De acordo com seu tio, Eliomar Fernandes, para eles, que plantam menos de 500 hectares, hoje não vale a pena investir em um armazém próprio, o que, no entanto, é coisa a se pensar em Mato Grosso, para não ficar refém dos preços ao final da colheita.

Ao todo, 10% da produção de soja da família, da safra 2016/2017, ainda não foi comercializada e está em armazéns de terceiros ao custo de R$ 1,60 a saca/mês, preço que Fernandes diz que tende a subir quinzenalmente a partir de maio. A produtividade média da soja na fazenda da família foi de 62 sacas/ha este ano, tendo sido uma parte da produção vendida a R$ 67 e outra a R$ 50.

Quanto à comercialização do milho, os Fernandes esperam que alternativas como o leilão de Prêmio Equalizador Pago ao Produtor Rural (Pepro) e o Prêmio para o Escoamento do Produto (Pep) garantam pelo menos o preço mínimo estipulado no Estado, de R$ 16,50/saca.

O outro lado da moeda – Para Cristiano Botan, da Fazenda Nossa Senhora Aparecida, a situação é um pouco mais confortável. Com um silo metálico com capacidade para armazenar 100 mil sacas, ele comercializou 60% da sua produção de soja e 100% da produção de milho. Na soja, conseguiu uma média de R$ 67,40/ saca e, no milho, de R$ 19. “Agora, acabou a pressa para colocar o restante no mercado. Conseguimos pagar as contas e vamos esperar para ver como fica o preço”, diz.

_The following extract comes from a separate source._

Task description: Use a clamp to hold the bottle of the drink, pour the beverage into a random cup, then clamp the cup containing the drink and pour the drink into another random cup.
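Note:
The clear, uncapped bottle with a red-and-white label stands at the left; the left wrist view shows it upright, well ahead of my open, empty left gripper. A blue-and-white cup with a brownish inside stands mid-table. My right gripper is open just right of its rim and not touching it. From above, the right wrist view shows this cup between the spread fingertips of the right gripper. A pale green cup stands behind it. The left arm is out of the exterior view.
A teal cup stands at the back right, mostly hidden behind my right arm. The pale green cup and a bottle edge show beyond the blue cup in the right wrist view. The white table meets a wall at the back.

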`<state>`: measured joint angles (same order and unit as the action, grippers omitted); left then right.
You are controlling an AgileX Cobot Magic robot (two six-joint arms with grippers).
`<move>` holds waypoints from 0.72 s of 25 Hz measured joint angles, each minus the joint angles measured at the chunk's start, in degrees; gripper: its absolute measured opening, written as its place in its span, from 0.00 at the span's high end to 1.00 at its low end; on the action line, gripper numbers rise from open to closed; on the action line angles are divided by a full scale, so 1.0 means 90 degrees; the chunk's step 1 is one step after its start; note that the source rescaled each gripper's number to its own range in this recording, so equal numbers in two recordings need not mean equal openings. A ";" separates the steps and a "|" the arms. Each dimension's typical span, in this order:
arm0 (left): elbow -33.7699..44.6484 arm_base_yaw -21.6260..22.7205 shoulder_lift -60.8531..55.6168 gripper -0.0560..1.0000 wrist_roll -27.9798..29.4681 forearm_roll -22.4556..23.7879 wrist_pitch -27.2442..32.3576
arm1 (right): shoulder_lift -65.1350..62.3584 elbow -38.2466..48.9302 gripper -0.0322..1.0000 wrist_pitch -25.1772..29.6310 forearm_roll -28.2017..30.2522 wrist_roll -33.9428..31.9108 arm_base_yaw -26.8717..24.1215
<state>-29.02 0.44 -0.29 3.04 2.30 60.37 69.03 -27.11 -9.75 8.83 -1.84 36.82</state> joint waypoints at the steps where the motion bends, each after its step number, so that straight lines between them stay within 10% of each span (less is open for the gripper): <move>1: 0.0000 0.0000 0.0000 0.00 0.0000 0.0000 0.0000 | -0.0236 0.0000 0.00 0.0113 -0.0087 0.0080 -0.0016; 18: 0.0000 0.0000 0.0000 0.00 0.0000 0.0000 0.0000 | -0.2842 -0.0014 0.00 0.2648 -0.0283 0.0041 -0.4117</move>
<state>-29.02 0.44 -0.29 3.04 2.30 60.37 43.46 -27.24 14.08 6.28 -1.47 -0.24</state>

No entanto, com uma produtividade de 155 sacas/ha de milho, ele acredita que nessa safra, se não ocorrer uma frustração, a queda no preço do milho, com o aumento da oferta, só vai permitir empatar o custo com o retorno trazido pelo grão. Com o que Juliano Panice, da Agropecuária Limeira, concorda: “Com a safra cheia a gente pode ter um lucro pequeno com o milho ou ficar no zero a zero”, diz.

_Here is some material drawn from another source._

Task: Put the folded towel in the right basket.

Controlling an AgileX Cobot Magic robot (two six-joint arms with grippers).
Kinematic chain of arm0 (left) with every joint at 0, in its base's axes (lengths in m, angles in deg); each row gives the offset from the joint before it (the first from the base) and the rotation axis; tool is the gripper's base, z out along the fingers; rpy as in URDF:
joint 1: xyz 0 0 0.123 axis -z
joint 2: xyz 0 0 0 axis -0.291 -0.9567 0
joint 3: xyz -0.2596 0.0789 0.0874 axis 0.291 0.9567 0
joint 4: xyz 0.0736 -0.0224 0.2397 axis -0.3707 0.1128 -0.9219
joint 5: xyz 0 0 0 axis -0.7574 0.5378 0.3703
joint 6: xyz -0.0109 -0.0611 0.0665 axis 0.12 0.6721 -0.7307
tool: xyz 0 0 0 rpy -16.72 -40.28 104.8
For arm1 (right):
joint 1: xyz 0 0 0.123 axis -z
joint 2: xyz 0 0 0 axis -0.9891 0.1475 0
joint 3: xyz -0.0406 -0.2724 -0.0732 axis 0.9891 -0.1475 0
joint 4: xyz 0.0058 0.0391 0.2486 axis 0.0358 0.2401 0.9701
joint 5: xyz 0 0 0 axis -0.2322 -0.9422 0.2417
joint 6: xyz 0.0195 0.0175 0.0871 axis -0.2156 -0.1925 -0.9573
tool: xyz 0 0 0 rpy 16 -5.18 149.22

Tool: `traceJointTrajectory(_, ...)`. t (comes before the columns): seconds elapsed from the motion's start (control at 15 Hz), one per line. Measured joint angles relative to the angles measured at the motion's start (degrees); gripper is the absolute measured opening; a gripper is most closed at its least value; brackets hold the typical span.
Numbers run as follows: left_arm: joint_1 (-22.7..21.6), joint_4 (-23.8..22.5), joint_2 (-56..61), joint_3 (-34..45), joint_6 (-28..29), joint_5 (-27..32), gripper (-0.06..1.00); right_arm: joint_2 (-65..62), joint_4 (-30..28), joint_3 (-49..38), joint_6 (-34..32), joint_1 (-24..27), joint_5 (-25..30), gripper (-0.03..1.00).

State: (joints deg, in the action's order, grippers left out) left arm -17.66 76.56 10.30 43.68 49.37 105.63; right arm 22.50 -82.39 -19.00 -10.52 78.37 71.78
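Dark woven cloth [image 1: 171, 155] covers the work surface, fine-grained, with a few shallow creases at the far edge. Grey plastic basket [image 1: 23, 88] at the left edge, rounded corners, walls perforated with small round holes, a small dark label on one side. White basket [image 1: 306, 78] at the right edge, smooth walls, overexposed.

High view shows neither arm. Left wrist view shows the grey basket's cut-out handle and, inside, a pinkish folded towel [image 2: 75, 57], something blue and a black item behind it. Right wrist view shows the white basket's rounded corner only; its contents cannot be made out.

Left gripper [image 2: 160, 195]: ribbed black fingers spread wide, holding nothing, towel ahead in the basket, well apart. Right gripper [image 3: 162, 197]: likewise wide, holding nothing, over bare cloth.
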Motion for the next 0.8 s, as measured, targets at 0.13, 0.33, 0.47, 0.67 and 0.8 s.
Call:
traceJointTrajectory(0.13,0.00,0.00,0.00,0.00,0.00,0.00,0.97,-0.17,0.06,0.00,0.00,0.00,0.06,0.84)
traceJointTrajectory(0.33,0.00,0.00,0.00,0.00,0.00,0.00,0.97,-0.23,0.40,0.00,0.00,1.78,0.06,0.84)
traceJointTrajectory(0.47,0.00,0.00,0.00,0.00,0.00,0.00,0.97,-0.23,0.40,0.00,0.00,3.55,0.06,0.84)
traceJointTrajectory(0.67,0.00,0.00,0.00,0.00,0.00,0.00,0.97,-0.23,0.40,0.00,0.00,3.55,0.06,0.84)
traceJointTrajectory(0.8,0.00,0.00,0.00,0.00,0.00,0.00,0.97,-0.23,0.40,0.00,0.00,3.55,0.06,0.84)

Na mesma região de Botan e Fernandes, a Agropecuária Limeira, da família Panice, produz soja e milho em 1.500 hectares e conta com um silo metálico, com capacidade para armazenar até 160 mil sacas de grãos. A estrutura também dá margem de manobra para o produtor, que comercializou 50% da sua produção de soja e 20% da sua produção de milho. “Eu me arrependo de não ter vendido mais antes, quando o preço da saca de soja bateu R$ 92, porque agora está na casa dos R$ 54”, afirma Panice.

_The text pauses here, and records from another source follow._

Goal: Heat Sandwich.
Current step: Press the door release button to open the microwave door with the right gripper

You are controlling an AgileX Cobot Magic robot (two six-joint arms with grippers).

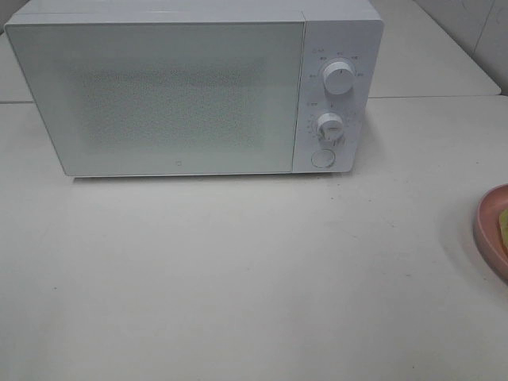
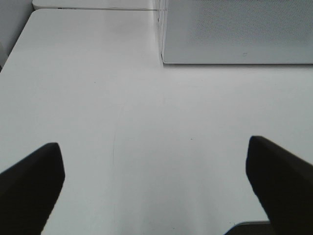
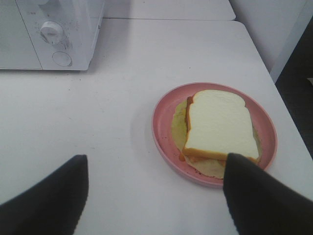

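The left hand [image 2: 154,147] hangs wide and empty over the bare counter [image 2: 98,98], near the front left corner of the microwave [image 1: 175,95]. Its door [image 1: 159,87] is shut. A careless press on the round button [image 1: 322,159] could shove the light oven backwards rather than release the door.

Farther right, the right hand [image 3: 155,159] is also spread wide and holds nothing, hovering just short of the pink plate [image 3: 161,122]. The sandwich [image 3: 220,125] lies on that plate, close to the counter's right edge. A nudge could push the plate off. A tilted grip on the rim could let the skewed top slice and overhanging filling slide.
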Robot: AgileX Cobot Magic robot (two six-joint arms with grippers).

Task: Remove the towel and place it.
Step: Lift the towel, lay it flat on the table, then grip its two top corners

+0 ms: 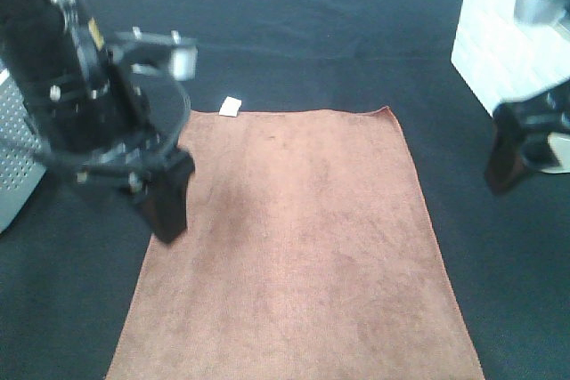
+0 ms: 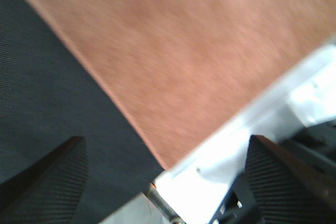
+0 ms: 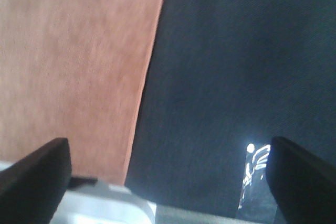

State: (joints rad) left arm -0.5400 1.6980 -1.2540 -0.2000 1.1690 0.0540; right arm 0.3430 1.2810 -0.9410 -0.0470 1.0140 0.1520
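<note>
A black cloth with a fine woven grain covers the worktop and fills most of the high view, with faint creases across the upper part of the frame. At the upper right stands a white block with a brick-like pattern on its side. A grey perforated metal panel shows at the left edge. In the left wrist view a blurred white strip crosses the lower right, washed out by bright light.

Open black cloth at twelve o'clock of the towel; white cabinet crowds two o'clock, perforated grey box nine.
</note>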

Das 45 mil sacas de soja que ele já comercializou, 5% foram vendidas por R$ 80/saca, 15% por R$ 74 e 30% por R$ 55. O milho ficou na faixa de R$ 21. “A safra vai ser boa, mas com um custo de produção relativamente alto. Para mim, de 140 sacas/ ha para o milho e 43 sacas/ha a soja”. A produtividade da soja na Agropecuária Limeira foi de 78 sacas/ha na safra 2016/2017 e a expectativa é colher este ano, justamente, 140 sacas de milho/ ha.